Please note the proximity of the resistor lead to the standoff!  If you are not careful to solder the resistor flush to the PCB and bend the leads at the absolute joint at the end-surface of the resistor, you may short the LED resistor onto the standoff.  Since we are always looking for good grounding in our amps, there are also specific instructions for scraping the anodizing off around the standoff mounting hole in the case lid.  So, a short at this standoff can cause significant problems.

 

As you can see in the photo, it should not be an issue and there is adequate clearance if you follow the recommendations.  Further, be absolutely certain you use the smaller washers for spacing beneath this standoff.  A regular #4 washer will definitely short out on the resistor lead.

 

I suppose if someone were really wishing to be extra-cautious, you could literally bend the leads to offset the resistor to the right in this photo.  That would give you some additional clearance, even.


Edited by tomb - 3/14/15 at 11:02am
post #6929 of 6930

I'm very new at building electronic stuff.

If anybody could give me some hints about troubleshooting my problem with my amp it would be great.

 

I forgot to isolate the mosfets from the heatsinks and I shorted them when powering on.
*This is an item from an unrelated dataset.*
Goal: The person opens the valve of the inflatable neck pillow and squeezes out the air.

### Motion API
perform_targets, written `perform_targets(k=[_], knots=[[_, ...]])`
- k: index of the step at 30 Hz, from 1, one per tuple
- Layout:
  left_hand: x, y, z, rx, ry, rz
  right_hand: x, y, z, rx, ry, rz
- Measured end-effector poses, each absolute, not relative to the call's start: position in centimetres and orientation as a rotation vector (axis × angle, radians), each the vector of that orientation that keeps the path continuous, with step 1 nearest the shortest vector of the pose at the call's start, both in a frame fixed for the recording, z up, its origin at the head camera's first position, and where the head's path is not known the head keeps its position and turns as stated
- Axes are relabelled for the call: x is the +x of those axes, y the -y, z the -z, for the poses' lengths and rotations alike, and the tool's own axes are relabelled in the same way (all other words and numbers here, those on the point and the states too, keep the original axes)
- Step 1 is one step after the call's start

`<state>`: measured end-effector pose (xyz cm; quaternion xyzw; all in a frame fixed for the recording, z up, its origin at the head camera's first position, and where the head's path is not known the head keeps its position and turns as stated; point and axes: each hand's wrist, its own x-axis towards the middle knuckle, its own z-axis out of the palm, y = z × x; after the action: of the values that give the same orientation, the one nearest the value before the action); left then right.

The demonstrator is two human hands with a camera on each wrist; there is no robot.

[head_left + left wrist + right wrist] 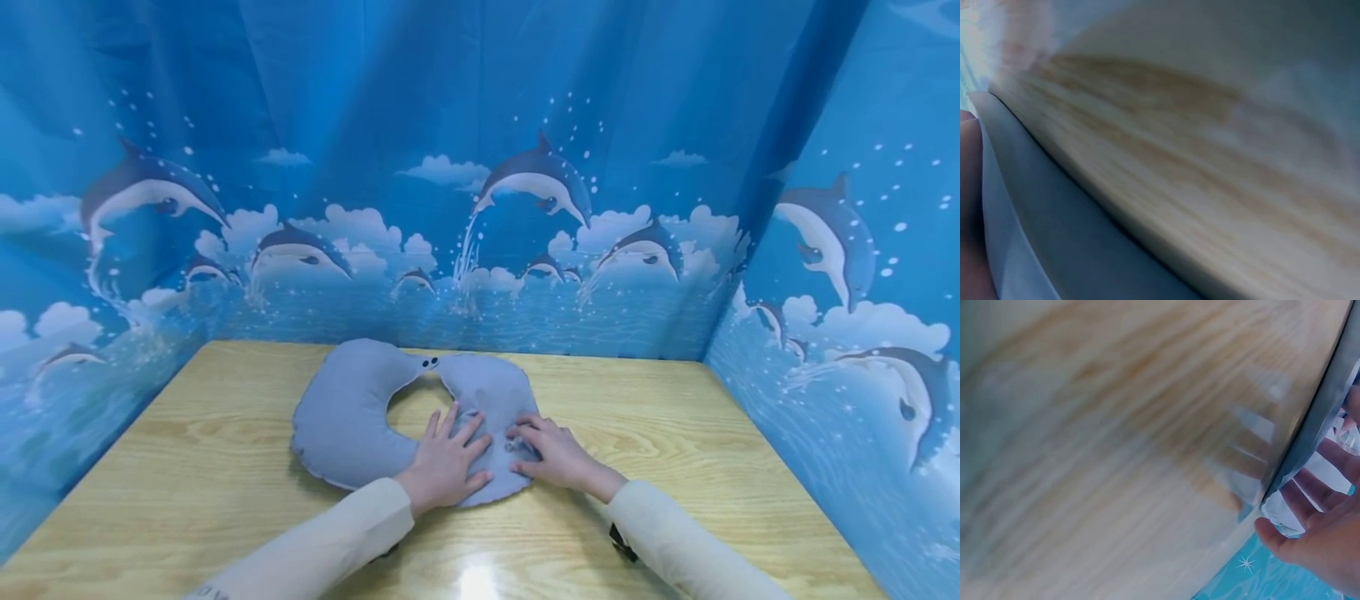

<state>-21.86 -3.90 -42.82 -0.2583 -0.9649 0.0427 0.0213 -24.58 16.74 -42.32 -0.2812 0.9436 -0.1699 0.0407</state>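
Note:
A grey inflatable neck pillow (345, 417) lies flat on the wooden table, its round opening in the middle and its two ends meeting at the back. My left hand (444, 467) rests on the right lobe with fingers spread and straight. Over the right edge of that lobe reaches my right hand (558, 454), fingers bent and apart from the thumb. A small clear valve (512, 447) shows between its thumb and fingers. In the right wrist view, the spread fingers of the right hand (1329, 544) are at the pillow's edge; the left wrist view is mostly blurred.
The light wooden table (645, 400) extends around the pillow. A blue dolphin-print curtain (420, 275) stands along the back and both sides. Two dark snap buttons (430, 362) sit where the pillow's ends meet. Dark wrist straps (621, 542) show under the pale sleeves (690, 542).

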Motion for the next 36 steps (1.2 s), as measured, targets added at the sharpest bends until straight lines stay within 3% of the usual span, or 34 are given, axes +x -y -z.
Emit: perform_targets(k=[19, 36], knots=[[-21.7, 4.2, 43.1, -0.809, 3.032, -0.146, -24.1, -15.8, 42.5, -0.84, -2.965, 0.448], [-20.5, 8.5, 40.4, -1.065, 2.871, 0.015, -23.9, -15.9, 42.2, -0.962, -2.975, 0.41]])
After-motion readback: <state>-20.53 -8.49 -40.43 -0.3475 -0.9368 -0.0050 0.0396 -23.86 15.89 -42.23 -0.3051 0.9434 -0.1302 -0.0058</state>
Now I only get sound in the left channel. Any guides on what to check for failures? Both of the tube heaters light up.

post #6930 of 6930
Quote:
Originally Posted by caiafa View Post
 

I'm very new at building electronic stuff.

If anybody could give me some hints about troubleshooting my problem with my amp it would be great.

 

I forgot to isolate the mosfets from the heatsinks and I shorted them when powering on. Now I only get sound in the left channel. Any guides on what to check for failures? Both of the tube heaters light up.


Well, my guess is that you damaged the MOSFETs.  Replace them with proper insulating kits and see what you get.